Breakeven (Chapter 20)

**Saturday**

(Tasman P.O.V)


“It hurts so much you know…I know what I did was wrong but he wouldn’t even give me the chance to apologise,” I sobbed as I explain to the beautiful unconscious woman, “now he h-hates me…he was right though…everything was so much easier before he came into my life…I guess his life was easier before he met me as well…but since…I have met him now….I don’t want to go back… I wouldn’t change a thing about the past…” I went on.

I have been crying here since this morning and now it’s already lunch time, I have been ranting pretty much the whole morning.

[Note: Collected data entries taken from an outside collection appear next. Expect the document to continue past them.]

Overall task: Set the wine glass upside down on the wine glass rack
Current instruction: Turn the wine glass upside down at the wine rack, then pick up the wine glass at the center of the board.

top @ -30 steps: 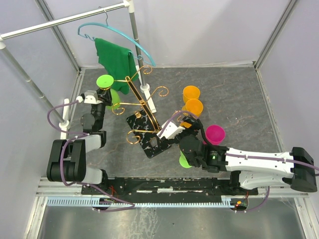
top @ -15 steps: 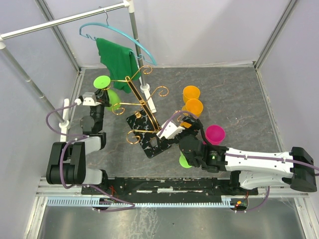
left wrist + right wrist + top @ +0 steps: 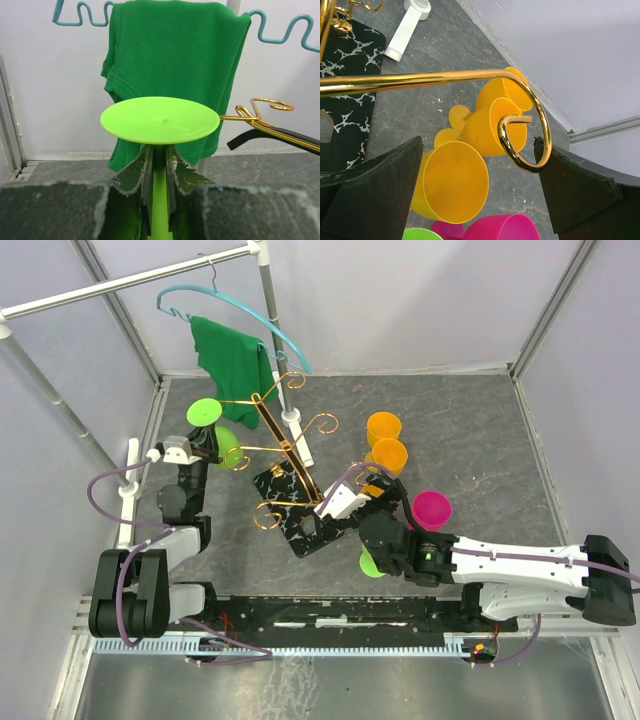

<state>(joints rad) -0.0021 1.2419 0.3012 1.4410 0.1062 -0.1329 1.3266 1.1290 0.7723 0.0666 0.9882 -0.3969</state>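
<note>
Not hung yet! The left gripper [image 3: 159,152] pinches the stem of the inverted green wine glass [image 3: 160,120] beside the wine glass rack [image 3: 283,455]; the right gripper [image 3: 475,185] gapes wide.

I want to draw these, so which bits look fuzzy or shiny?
Left wrist view: the dark fingers near the lens look fuzzy, while the green wine glass foot is sharp. Right wrist view: the gold rack arm has bright glints, and the dark pads are soft-edged. Top external view: even light, only faint shadows on the table.
</note>
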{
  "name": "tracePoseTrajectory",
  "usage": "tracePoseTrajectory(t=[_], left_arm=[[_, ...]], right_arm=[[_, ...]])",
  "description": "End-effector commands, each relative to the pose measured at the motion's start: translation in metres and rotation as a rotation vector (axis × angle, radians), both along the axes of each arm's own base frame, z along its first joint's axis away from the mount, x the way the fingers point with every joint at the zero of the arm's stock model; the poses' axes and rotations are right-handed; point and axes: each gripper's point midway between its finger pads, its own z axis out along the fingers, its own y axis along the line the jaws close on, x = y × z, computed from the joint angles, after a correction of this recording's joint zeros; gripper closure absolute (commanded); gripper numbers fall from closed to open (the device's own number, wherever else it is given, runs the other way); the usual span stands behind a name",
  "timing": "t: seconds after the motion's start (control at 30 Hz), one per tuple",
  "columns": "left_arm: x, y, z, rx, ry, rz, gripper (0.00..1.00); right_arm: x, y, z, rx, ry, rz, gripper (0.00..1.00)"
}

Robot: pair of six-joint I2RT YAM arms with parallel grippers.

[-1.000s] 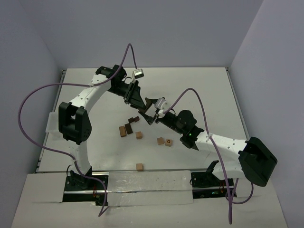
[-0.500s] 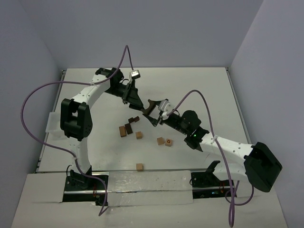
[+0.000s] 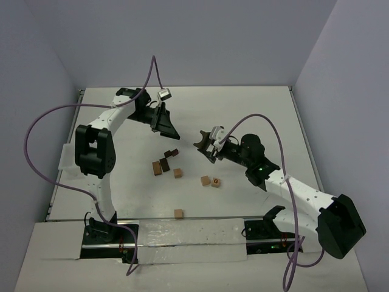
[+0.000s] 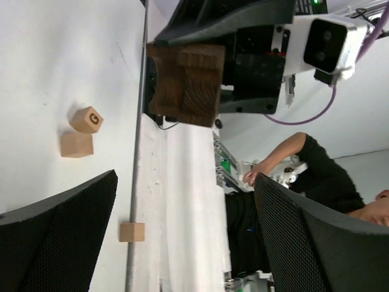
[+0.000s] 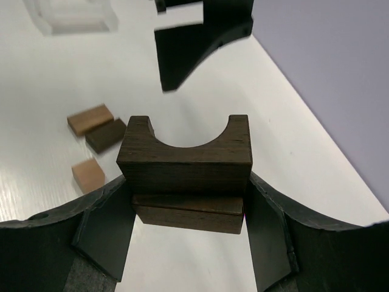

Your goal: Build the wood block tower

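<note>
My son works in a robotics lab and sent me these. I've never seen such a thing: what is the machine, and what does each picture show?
Two robot arms are bolted to a white table. One picture looks down from above; the other two come from a camera on each wrist. Small wooden blocks lie scattered on the table, including a G block. The left hand is open and empty. The right hand grips a dark arch-shaped block with a flat dark piece beneath.

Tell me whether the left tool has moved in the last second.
Yes. The left tool has drawn back leftward and up the view, farther from the lettered block, which stays put.
</note>
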Motion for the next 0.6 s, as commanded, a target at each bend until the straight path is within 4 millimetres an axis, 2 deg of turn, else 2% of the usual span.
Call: tracePoseTrajectory(t=[0.0, 0.27, 0.37, 0.4, 0.47, 0.5, 0.53, 0.57], left_arm=[[0.004, -0.004, 0.023, -0.162, -0.056, 0.008, 0.01], [0.011, -0.011, -0.015, -0.08, -0.133, -0.029, 0.01], [0.017, -0.015, -0.036, -0.022, -0.148, -0.049, 0.01], [0.023, -0.018, -0.048, 0.029, -0.159, -0.047, 0.01], [0.033, -0.02, -0.057, 0.142, -0.153, 0.012, 0.01], [0.047, -0.02, -0.072, 0.206, -0.225, 0.072, 0.01], [0.059, -0.02, -0.086, 0.244, -0.295, 0.117, 0.01], [0.063, -0.019, -0.088, 0.262, -0.323, 0.136, 0.01]], right_arm=[[-0.003, -0.013, -0.007, -0.081, -0.013, 0.05, 1.0], [-0.002, -0.03, -0.052, -0.251, 0.075, 0.129, 1.0], [-0.003, -0.036, -0.078, -0.34, 0.157, 0.165, 1.0], [-0.004, -0.038, -0.089, -0.386, 0.194, 0.187, 1.0], [-0.005, -0.042, -0.107, -0.463, 0.255, 0.223, 1.0], [-0.005, -0.044, -0.113, -0.494, 0.276, 0.237, 1.0], [-0.002, -0.044, -0.113, -0.506, 0.274, 0.238, 1.0], [0.002, -0.045, -0.113, -0.522, 0.279, 0.235, 1.0]])
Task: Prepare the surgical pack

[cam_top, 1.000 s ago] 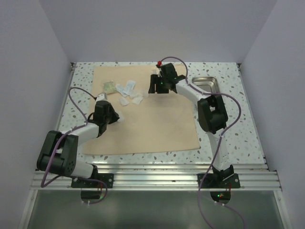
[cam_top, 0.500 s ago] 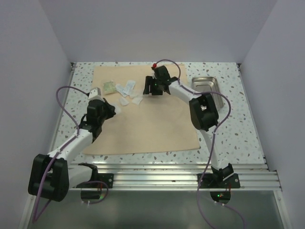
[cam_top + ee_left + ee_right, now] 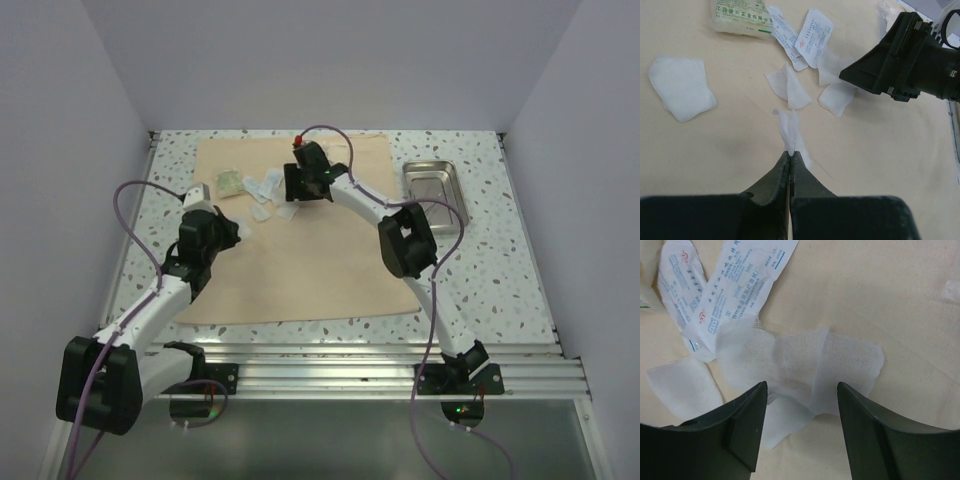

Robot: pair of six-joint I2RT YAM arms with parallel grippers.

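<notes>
The surgical pack's tan wrap sheet (image 3: 320, 260) lies spread flat on the table, with white gauze pieces (image 3: 268, 205) and torn packets (image 3: 262, 184) scattered at its far left. The steel tray (image 3: 436, 190) stands bare to the right of the sheet. My left gripper (image 3: 790, 153) is shut, pinching a thin strip of white gauze (image 3: 788, 129) just above the sheet. My right gripper (image 3: 801, 389) hangs open over an unfolded gauze square (image 3: 805, 364), one finger on each side. In the top view the left gripper (image 3: 236, 231) and right gripper (image 3: 290, 197) are close together.
A green-printed gauze packet (image 3: 742, 17) and empty paper wrappers (image 3: 812, 34) lie at the sheet's far edge. A loose gauze pad (image 3: 682, 89) sits to the left. The right gripper's black body (image 3: 910, 60) is near the left one. Walls enclose the table on three sides.
The right arm has swung left from beside the tray to above the gauze pieces. The left arm has stretched out, its gripper shifting slightly back and left, still shut.
</notes>
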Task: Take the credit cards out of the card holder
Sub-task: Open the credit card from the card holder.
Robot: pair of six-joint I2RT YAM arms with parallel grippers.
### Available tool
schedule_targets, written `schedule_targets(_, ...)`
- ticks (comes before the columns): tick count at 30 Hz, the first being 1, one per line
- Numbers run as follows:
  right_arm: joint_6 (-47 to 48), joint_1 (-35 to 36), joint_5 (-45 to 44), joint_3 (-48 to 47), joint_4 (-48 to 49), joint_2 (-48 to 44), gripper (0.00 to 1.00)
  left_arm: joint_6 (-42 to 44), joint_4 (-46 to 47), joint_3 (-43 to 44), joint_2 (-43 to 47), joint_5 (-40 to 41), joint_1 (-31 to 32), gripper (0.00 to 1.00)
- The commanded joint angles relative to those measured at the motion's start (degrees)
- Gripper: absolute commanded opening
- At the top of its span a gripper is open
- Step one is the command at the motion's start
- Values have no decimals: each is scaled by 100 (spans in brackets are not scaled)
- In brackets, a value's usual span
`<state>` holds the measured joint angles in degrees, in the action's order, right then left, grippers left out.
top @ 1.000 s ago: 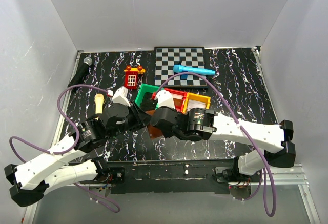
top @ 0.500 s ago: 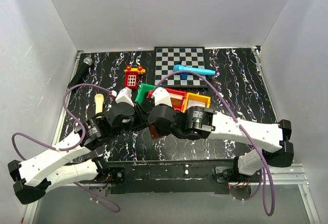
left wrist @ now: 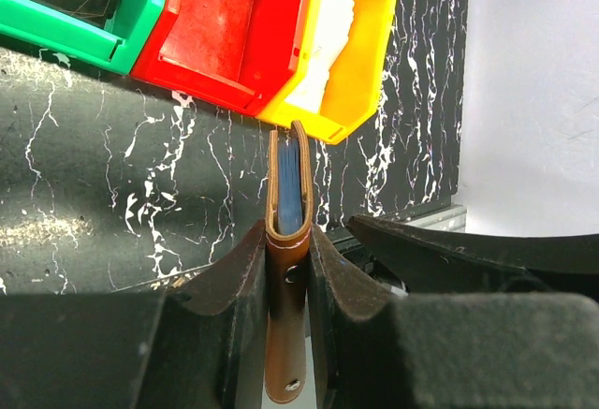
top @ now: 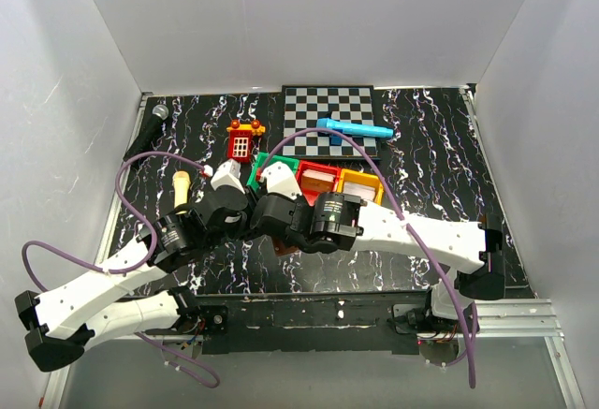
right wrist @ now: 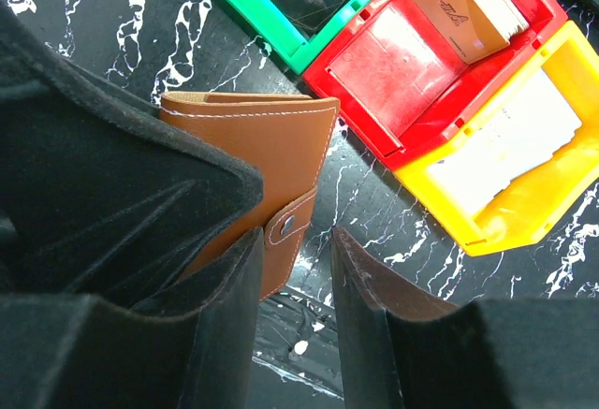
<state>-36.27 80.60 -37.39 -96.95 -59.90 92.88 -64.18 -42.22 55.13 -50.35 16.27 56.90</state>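
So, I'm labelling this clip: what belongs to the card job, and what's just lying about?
Job: brown leather bifold card holder, left gripper, right gripper, tan flat card.
Lying about: checkered board, turquoise plastic stick, black microphone, red toy-brick window.

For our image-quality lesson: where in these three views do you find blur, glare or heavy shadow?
Top external view: even light, sharp across the table. Left wrist view: the left end effector is dark and soft near the lens, the card holder crisp. Right wrist view: glare whitens the floor of the red bin; the right end effector is nearly black.
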Motion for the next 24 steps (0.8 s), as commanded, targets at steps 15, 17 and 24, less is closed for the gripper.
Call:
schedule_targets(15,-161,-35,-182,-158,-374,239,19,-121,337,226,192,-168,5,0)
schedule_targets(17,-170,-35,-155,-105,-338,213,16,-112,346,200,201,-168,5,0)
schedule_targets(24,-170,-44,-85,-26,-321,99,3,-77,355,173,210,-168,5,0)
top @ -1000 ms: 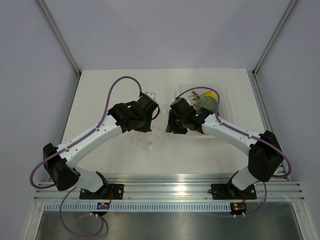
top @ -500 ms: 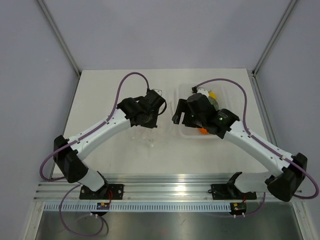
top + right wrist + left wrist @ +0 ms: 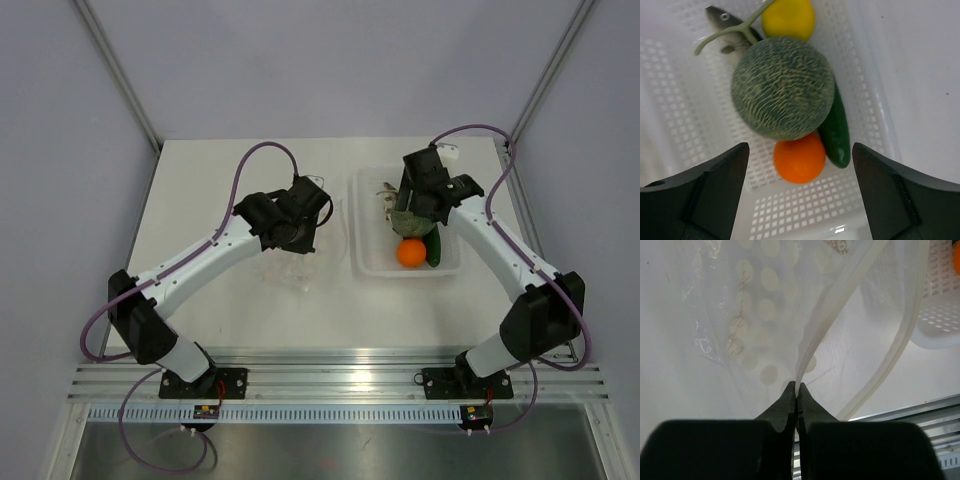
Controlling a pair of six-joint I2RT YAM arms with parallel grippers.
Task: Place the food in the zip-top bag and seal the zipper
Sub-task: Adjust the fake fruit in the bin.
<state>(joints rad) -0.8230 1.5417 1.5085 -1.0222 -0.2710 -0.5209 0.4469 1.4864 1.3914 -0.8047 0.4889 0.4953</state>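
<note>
Right wrist view: the right claw (image 3: 799,152) is seen spread wide over the tray (image 3: 680,100), and nothing is held between its fingers.
Food: all five pieces are found in the tray. The green ball (image 3: 782,87) is touched by the orange ball (image 3: 800,157) and the cucumber (image 3: 837,135); the lemon (image 3: 788,17) and fish (image 3: 727,20) lie at the far end.
Left claw: the left claw (image 3: 796,390) is pressed together on the zipper (image 3: 816,340), so one lip is pinched.
Bag: the bag (image 3: 730,330) is held just beside the tray, over the surface (image 3: 220,180). Its two zipper strips are seen parted, and no food is seen inside.
Done: the mouth is judged to be opened and held ready.
Left: every piece is yet to be moved into the bag, and the zipper is yet to be sealed.
</note>
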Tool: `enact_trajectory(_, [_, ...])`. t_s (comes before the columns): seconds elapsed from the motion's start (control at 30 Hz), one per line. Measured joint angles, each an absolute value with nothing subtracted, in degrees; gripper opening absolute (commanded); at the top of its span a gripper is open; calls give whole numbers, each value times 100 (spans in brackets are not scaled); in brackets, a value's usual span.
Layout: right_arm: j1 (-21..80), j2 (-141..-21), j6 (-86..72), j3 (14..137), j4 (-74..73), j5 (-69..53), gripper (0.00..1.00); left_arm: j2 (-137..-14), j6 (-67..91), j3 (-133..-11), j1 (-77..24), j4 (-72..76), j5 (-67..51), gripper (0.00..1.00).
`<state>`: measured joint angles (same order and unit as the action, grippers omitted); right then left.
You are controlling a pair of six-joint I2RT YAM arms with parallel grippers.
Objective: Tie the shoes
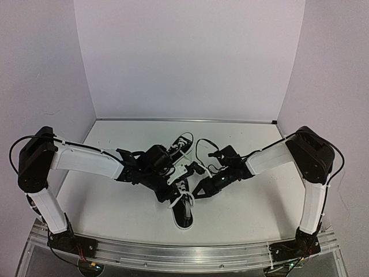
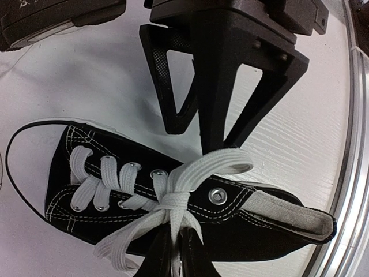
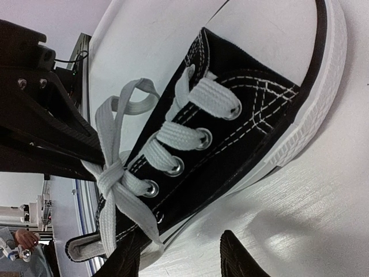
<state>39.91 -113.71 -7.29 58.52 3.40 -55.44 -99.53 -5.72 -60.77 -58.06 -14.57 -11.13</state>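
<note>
While the near shoe [image 1: 184, 214] lies between both arms, its lace [image 2: 214, 164] shows a knot [image 2: 172, 202] with one clear loop, judged not yet snug | left gripper [image 2: 174, 239] pinched onto the lace at the knot | right gripper [image 3: 179, 239] spread, empty, just beside this shoe | far shoe [image 1: 183, 142] beyond it: lacing too small to read, judged outstanding.

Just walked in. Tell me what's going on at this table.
Two robot arms are working on tying a black canvas sneaker toward the near side of the table. The left gripper is shut on the white lace right below the knot, where one loop stands out. The right gripper hangs close beside the same sneaker with its jaws apart, gripping nothing. The bow does not look finished. The second sneaker lies farther back, untouched.
</note>
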Motion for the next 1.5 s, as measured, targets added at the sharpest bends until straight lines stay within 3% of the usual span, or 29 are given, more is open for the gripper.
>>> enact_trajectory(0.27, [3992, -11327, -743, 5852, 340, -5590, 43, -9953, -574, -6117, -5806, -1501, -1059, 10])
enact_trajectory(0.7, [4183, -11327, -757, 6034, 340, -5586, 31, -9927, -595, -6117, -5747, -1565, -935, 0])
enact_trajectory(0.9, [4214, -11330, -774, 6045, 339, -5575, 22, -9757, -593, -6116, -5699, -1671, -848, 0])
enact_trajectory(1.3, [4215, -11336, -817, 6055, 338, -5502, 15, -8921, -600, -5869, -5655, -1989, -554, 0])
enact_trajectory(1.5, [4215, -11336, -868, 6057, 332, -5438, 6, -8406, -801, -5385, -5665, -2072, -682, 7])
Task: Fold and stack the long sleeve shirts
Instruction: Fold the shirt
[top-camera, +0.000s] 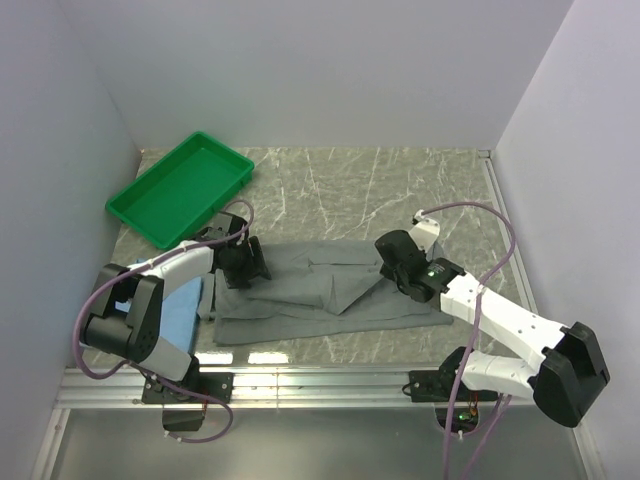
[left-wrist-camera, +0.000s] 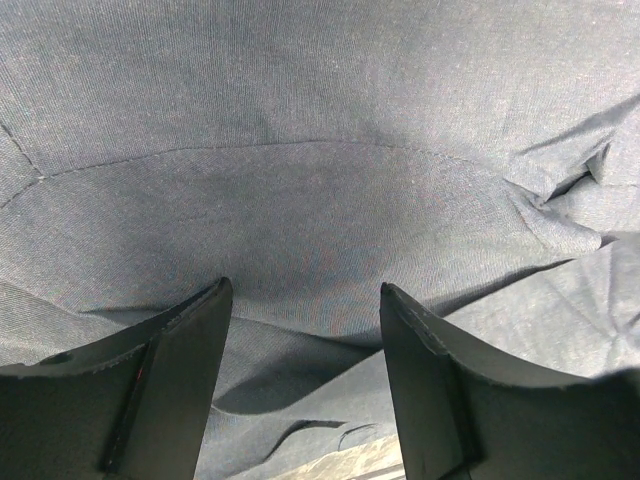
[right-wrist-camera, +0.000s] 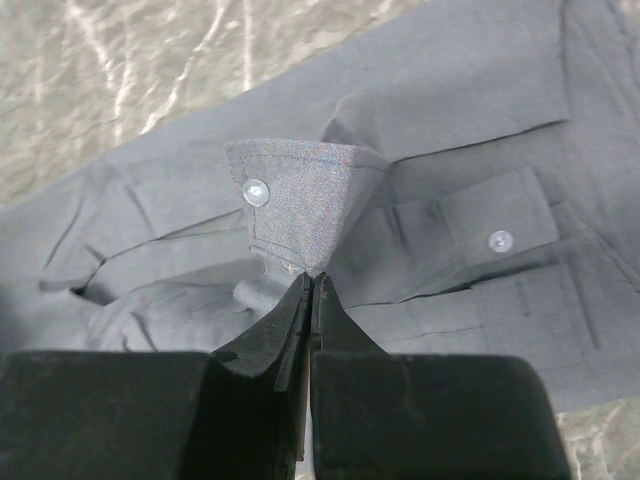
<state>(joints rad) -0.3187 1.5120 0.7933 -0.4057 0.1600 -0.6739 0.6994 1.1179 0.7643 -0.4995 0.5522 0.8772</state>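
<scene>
The green tray (top-camera: 180, 190) sits at the far left of the marble-patterned table (top-camera: 400, 180), well apart from both my grippers. Nearer to me, the light blue shirt (top-camera: 183, 312) lies by the table's near left edge, partly hidden under my left arm.

Just right of it, my left gripper (top-camera: 245, 262) hangs over the left end of the grey shirt (top-camera: 320, 290), which is spread lengthwise across the middle of the table. In the left wrist view its fingers (left-wrist-camera: 170, 380) stand apart, with grey cloth and a curved seam filling the gap beyond them. I cannot tell whether the tips touch the fabric.

Further right, my right gripper (top-camera: 392, 272) sits low over the right part of the grey shirt. Its fingers are pressed together on the edge of a cuff (right-wrist-camera: 300, 205), which stands up from the shirt just ahead of the tips and shows one pale button (right-wrist-camera: 256, 191). A second cuff (right-wrist-camera: 500, 225), also buttoned, lies flat just to its right.
</scene>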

Since I haven’t told anyone with Harry and me, well I can’t really tell my friends because they won’t understand unless anything I explain everything from the top. I haven’t told my mum or my dad, so I can’t show them any type of emotions or they will think I am crazy. I pretty much cried myself to sleep last night, I don’t know how people can deal with relationships…I mean Harry and I are not even in one…yet it hurts soo much once we reach a point where we have nothing left but to be against each other.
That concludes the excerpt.